---------- THE INPUT

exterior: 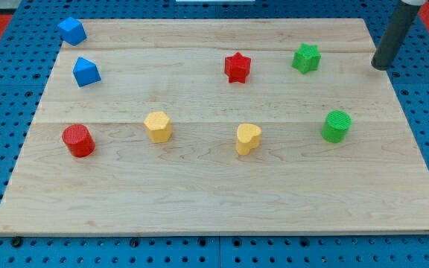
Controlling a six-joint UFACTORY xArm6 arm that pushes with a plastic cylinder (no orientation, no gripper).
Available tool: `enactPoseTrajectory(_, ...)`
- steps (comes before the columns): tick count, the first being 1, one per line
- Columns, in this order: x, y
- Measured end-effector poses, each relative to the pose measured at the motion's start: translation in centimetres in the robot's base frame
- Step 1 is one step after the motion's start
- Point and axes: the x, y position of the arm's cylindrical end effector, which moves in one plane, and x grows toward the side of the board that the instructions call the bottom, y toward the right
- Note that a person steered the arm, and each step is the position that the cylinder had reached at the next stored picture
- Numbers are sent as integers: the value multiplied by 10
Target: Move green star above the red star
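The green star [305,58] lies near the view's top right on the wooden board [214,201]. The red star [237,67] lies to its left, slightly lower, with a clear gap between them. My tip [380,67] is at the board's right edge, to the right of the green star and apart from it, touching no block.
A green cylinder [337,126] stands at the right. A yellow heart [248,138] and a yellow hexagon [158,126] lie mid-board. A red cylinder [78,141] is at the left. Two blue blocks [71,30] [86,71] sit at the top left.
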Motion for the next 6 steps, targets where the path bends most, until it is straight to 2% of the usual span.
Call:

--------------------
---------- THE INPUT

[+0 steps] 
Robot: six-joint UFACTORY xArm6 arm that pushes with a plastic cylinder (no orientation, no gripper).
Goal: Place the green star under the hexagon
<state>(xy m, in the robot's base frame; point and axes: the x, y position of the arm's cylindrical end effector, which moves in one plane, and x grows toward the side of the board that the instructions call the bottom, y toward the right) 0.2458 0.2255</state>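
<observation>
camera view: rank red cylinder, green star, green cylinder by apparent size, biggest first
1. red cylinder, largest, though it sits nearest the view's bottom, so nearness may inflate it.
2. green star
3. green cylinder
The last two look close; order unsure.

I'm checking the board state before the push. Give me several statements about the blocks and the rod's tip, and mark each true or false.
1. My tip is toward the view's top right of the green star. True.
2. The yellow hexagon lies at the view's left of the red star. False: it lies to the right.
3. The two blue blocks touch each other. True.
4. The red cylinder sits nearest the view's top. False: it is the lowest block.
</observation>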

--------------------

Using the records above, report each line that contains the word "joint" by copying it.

■ THE COMPLETED TASK:
Controlling a six-joint UFACTORY xArm6 arm that pushes with a plastic cylinder (no orientation, no gripper).
Robot: six-joint UFACTORY xArm6 arm that pushes with a plastic cylinder (no orientation, no gripper).

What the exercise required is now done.